Let $G$ be a reductive affine algebraic group defined over a field $k$ of characteristic zero. In this paper, we study the cotangent complex of the derived $G$-representation scheme $ {\rm DRep}_G(X)$ of a pointed connected topological space $X$. We use an (algebraic version of) unstable Adams spectral sequence relating the cotangent homology of $ {\rm DRep}_G(X) $ to the representation homology $ {\rm HR}_*(X,G) := \pi_*{\mathcal O}[{\rm DRep}_G(X)] $ to prove some vanishing theorems for groups and geometrically interesting spaces. Our examples include virtually free groups, Riemann surfaces, link complements in $ {\mathbb R}^3 $ and generalized lens spaces.
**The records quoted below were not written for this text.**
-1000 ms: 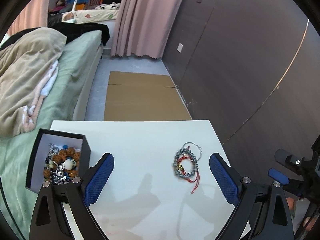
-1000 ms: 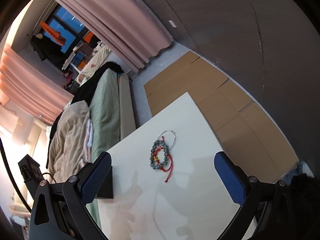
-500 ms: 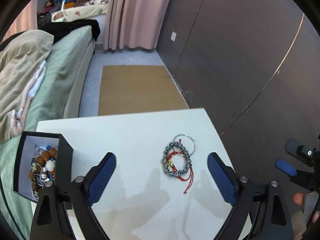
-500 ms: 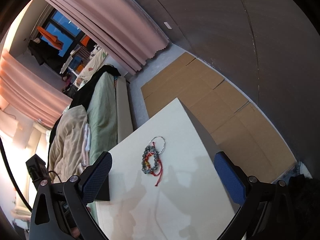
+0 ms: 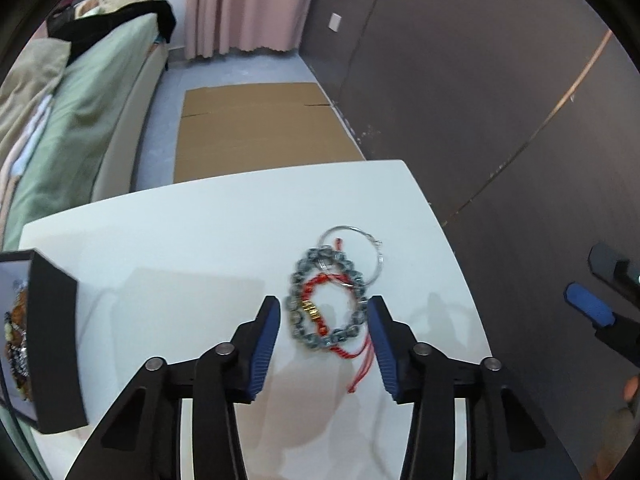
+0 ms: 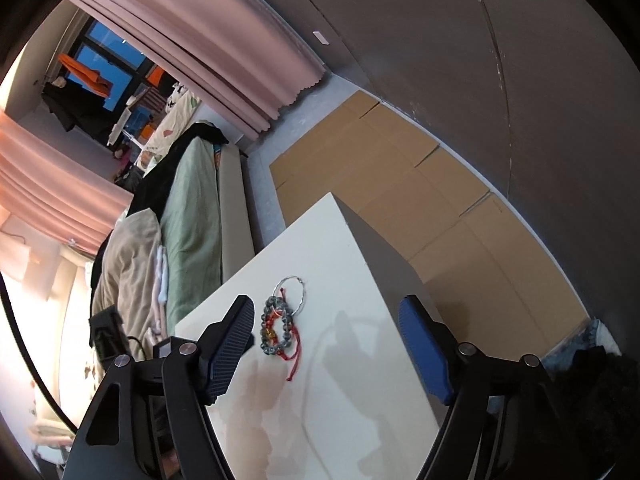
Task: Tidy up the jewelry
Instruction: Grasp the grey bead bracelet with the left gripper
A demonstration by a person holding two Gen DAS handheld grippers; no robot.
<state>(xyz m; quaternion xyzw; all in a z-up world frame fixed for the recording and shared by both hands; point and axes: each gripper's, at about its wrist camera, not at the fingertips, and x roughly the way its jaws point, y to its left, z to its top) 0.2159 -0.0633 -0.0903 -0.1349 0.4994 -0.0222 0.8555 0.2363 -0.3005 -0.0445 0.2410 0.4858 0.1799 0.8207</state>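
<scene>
My left tongs sit low over the white table, jaws parted and empty, straddling the bracelet pile. The left pad is just beside the pile's left edge and the right pad just beside its right edge; I can't tell if either touches.

The pile is a grey bead bracelet with a red cord bracelet across it and a thin silver ring overlapping at the far end. Its long axis runs away from me, roughly in line with the fingers, so the jaws close across the short width. A red tail trails back toward me between the fingers.

My right tongs are spread wide, holding nothing, hovering higher, with the same pile near the left finger and off centre. So the left is nearer and better lined up; I judge the pick is its job.

The black jewelry box sits at the table's left edge, well apart from the pile, with beads inside. That is the likely drop spot, a leftward carry.
</scene>
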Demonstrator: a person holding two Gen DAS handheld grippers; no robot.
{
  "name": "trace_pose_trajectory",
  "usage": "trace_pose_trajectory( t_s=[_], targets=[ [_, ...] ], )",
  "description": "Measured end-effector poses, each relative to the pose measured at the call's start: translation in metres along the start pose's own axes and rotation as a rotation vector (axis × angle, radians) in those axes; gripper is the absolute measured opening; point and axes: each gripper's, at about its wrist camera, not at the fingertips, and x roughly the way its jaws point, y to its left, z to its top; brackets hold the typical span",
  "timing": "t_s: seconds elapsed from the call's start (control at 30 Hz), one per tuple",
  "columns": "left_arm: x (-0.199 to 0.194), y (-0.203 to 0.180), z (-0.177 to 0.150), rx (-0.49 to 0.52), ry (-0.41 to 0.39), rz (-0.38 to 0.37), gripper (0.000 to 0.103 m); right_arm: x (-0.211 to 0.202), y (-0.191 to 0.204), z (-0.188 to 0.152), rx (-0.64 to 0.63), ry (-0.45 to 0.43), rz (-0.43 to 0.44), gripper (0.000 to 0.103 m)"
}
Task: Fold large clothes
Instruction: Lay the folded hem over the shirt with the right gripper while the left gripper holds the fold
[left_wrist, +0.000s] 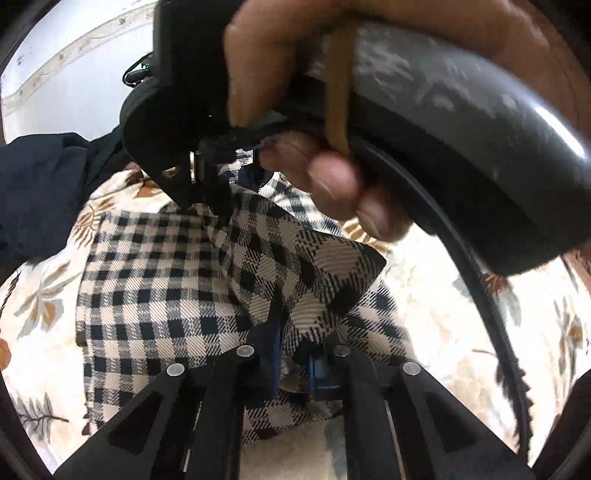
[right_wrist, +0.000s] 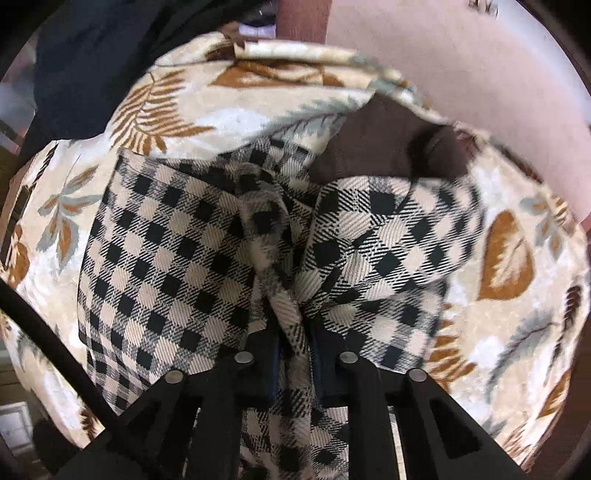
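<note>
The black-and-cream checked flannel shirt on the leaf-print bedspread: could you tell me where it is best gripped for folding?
Grip the black-and-cream checked flannel shirt at a raised fold near its edge, coming from above. The cloth bunches into ridges there, thin enough to pinch; both tongs, left and right, are already shut on such ridges.

Garment (right_wrist: 177, 236): black-and-cream check. Bedspread (right_wrist: 524, 206): cream ground, printed with brown, ochre and grey-blue leaves. Gripper fingers (right_wrist: 266, 369): black, blue pads. Dark navy cloth (left_wrist: 40, 184).

left wrist: steep, close on checked cloth (left_wrist: 155, 280) | right wrist: near-vertical — same cloth
</note>
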Motion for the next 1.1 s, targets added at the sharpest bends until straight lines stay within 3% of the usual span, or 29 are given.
trace_pose_trajectory(
  t_s=[0.27, 0.67, 1.1],
  targets=[
    [-0.037, 0.019, 0.001, -0.032, -0.057, 0.024, 0.009, -0.049, 0.01, -0.004, 0.01, -0.079, -0.003, 0.012],
    [-0.052, 0.076, -0.014, -0.134, -0.039, 0.071, 0.009, -0.035, 0.073, 0.017, -0.061, -0.075, 0.042, 0.012],
    [-0.054, 0.091, -0.018, -0.164, -0.009, 0.111, 0.009, -0.021, 0.105, 0.024, -0.092, -0.058, 0.045, 0.012]
  ],
)
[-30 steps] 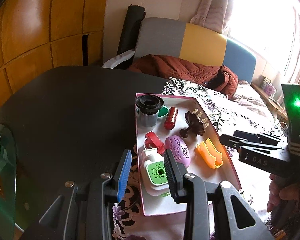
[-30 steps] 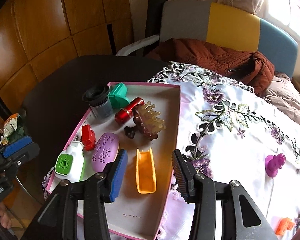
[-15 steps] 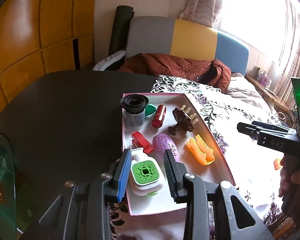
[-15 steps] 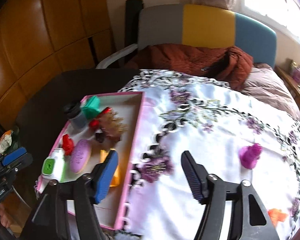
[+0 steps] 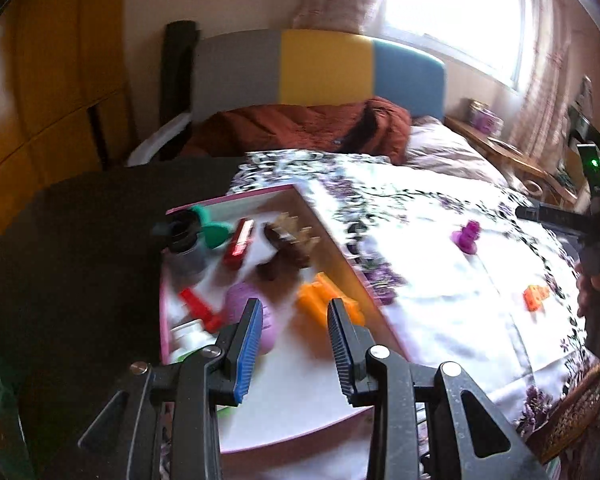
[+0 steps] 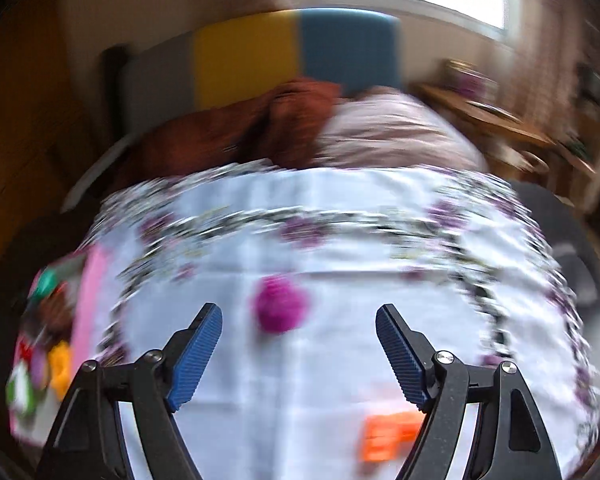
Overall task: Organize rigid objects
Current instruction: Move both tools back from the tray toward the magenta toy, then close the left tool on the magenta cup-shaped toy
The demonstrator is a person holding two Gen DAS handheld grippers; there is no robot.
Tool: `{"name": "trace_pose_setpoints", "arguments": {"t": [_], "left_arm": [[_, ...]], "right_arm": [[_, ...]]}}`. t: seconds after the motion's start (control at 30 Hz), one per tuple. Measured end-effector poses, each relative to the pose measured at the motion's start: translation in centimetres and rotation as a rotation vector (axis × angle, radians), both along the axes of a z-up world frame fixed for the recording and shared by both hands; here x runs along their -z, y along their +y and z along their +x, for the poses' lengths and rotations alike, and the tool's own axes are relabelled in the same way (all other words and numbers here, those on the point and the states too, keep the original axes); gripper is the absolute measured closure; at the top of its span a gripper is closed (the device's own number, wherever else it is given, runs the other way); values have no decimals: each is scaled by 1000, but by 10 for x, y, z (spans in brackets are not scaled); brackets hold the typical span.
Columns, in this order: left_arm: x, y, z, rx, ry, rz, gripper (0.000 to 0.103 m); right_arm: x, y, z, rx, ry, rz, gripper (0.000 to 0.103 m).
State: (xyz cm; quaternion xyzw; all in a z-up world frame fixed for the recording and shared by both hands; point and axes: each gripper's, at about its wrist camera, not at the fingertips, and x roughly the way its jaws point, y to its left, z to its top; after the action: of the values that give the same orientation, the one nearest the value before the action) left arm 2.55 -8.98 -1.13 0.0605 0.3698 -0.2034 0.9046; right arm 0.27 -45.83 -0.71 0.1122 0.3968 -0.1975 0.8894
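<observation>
Both claws spread and holding nothing

The right gripper point(image 6: 299, 354), its jaws wide apart and empty, hangs over the embroidered tablecloth point(image 6: 340, 240), with the blurred magenta toy point(image 6: 280, 309) lying in the centre of the frame between its fingers and an orange piece point(image 6: 390, 436) lower right. The left gripper point(image 5: 293, 350), parted and empty, hovers above the pink-rimmed tray point(image 5: 228, 199), just over its orange clip point(image 5: 320, 300) and purple oval point(image 5: 244, 300).

One pink tray point(image 5: 236, 198) holds eight small things, namely one dark cup point(image 5: 184, 246), one green piece point(image 5: 212, 228), one red tube point(image 5: 240, 242), one brown hair claw point(image 5: 290, 246), one red clip point(image 5: 200, 308), one purple oval point(image 5: 246, 306), one orange piece point(image 5: 320, 304) and one white bottle point(image 5: 190, 338), while the cloth point(image 5: 440, 280) carries two more, one purple toy point(image 5: 466, 236) and one orange block point(image 5: 536, 298).
</observation>
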Motion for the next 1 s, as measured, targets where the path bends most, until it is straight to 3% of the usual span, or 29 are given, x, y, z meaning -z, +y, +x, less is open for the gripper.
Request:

In particular, for any f.g. virtually free group $ \Gamma $, we show that $\, {\rm HR}_i({\rm B}\Gamma, G) = 0 \,$ for all $ i > 0 $. For a closed Riemann surface $\Sigma_g $ of genus $ g \ge 1 $, we have $\, {\rm HR}_i(\Sigma_g, G) = 0 \,$ for all $ i > \dim G $. The sharp vanishing bounds for $ \Sigma_g $ depend actually on the genus: we conjecture that if $ g = 1 $, then $\, {\rm HR}_i(\Sigma_g, G) = 0 \,$ for $ i > {\rm rank}\,G $, and if $ g \ge 2 $, then $\, {\rm HR}_i(\Sigma_g, G) = 0 \,$ for $ i > \dim\,{\mathcal Z}(G) \,$, where $ {\mathcal Z}(G) $ is the center of $G$. We prove these bounds locally on the smooth locus of the representation scheme $ {\rm Rep}_G[\pi_1(\Sigma_g)]\,$ in the case of complex connected reductive groups. One important consequence of our results is the existence of a well-defined $K$-theoretic virtual fundamental class for $ {\rm DRep}_G(X)$ in the sense of Ciocan-Fontanine and Kapranov. We give a new `Tor formula' for this class in terms of functor homology.